El sábado 7 de diciembre, alrededor de la 1:45 p.m., una persona se comió un plátano. No tiene nada de extraordinario, mucha gente lo hace, pero en este caso, se trataba de parte de una obra de arte, valorada en US$120.000. La obra de Maurizio Cattelan, “Comedian”, se encontraba en exposición en la feria Art Basel en Miami Beach, y consistía en un plátano real pegado al muro con un trozo de ‘duct tape’ gris.
Algo cambió definitivamente en la manera de concebir el arte desde que Marcel Duchamp creó “Fountain”, hace poco más de cien años, con la idea de demostrar que cualquier cosa, liberada de su función original y sacada de contexto, puede ser una obra de arte. Si un urinario puesto de lado amerita un lugar en un museo, entonces, ¿cómo distinguir qué es y qué no es arte?
Aquello que legitima este tipo de arte es la explicación, el discurso. Como en el posterior arte conceptual, las imágenes crípticas apelan a la curiosidad del espectador, quien debe buscar explicaciones o tolerar su propia ignorancia.
Desde las vanguardias de inicios del siglo XX, el arte parece exigir más a sus espectadores. Ya no se nos muestran historias claras o interpretables. El minimalismo o el expresionismo abstracto, por nombrar algunos ejemplos, desplazan la narración hacia el espectador. Tenemos la libertad de leer lo que queramos, pero, al mismo tiempo, estamos obligados a hacerlo.
Se deja el buen arte a la libre interpretación, pero, con la libertad que nos da la aceptación del ‘readymade’, hace también posible que cualquier mamarracho más o menos sustentado termine en un museo.
Sin embargo, no todo el arte que se produce está en el museo. ¿Qué hace que unas cosas sean expuestas en una galería y otras sean dejadas de lado?
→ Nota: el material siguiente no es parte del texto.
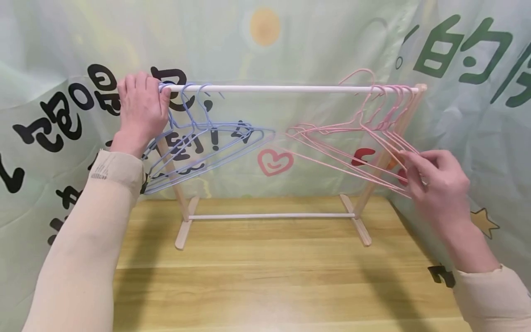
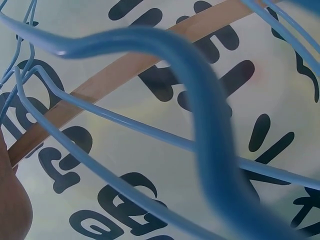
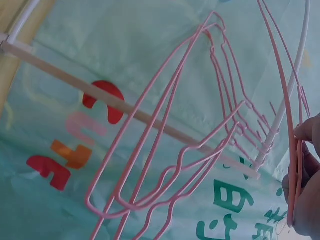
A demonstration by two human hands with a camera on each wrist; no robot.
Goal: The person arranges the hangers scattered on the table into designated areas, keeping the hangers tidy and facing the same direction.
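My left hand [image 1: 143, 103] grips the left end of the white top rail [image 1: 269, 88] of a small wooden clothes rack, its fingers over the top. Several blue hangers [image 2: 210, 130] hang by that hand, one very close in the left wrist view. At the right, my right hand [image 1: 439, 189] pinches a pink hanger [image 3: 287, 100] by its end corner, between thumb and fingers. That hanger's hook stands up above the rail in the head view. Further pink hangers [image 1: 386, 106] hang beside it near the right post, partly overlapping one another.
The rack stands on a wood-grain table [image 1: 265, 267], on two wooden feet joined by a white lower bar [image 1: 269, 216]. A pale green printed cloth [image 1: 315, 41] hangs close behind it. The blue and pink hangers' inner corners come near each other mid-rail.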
Es aquí donde entra el sistema de curadores, dueños de galerías, compradores, vendedores y críticos. Nunca como en los últimos 20 años el arte ha tenido tanto valor, medido en cantidad de obras producidas y vendidas, asistencia –a veces masiva– a las subastas y cobertura mediática.
En este contexto, la fama es esencial. Cattelan, un artista ya conocido por obras polémicas y sarcásticas como “La nona ora” y “Love Lasts Forever”, ha sabido aprovechar el escándalo, la indignación y el morbo del público para labrarse un nombre en el panorama artístico contemporáneo. Que el plátano sea un símbolo del consumismo, como el creador afirma, o simplemente un acto impulsivo de pegar un objeto a la pared, deja de ser importante frente a las personas amontonadas tratando de tomar una foto a algo que cualquiera podría haber armado con una breve visita a un supermercado.
El verdadero valor de la pieza en el mercado del arte no está en el plátano ni en el pedazo de cinta, sino en el certificado de autenticidad de la obra. Quien pague los US$120.000 lo hará por un papel que representa haber estado ahí, en el momento en el que dichos objetos estuvieron expuestos, y por el derecho a replicarlo. No se está vendiendo un objeto. Se está vendiendo una idea que apela a nuestros afectos y a un consumo ligado a la publicidad y a las redes muy vigente hoy en día.
Es así que llegamos al siguiente acto mediático del arte contemporáneo. David Datuna, un artista de performance, se acercó a “Comedian”, despegó el plátano y se lo comió. Debe haber sabido horrible, luego de tantos días de exposición, pero eso era lo de menos. En un contexto más conservador, sería como hacer desaparecer la mitad de un lienzo, pero es que esto no era un lienzo. Era un plátano. Y el acto de comérselo se burla de lo obvio de toda la situación. Es una fruta, ni más ni menos. Cómansela. Yo ya lo hice.
De paso, por supuesto, Datuna se ha subido a la ola de popularidad de la obra, aumentando unos cuantos miles de likes a sus perfiles en redes sociales.
¿Y el valor estético? ¿Y el goce? ¿Y la comunicación? ¿Y la belleza? Eso parece haber dejado de ser prioridad en mucho de nuestro arte contemporáneo hace 100 años y un urinario.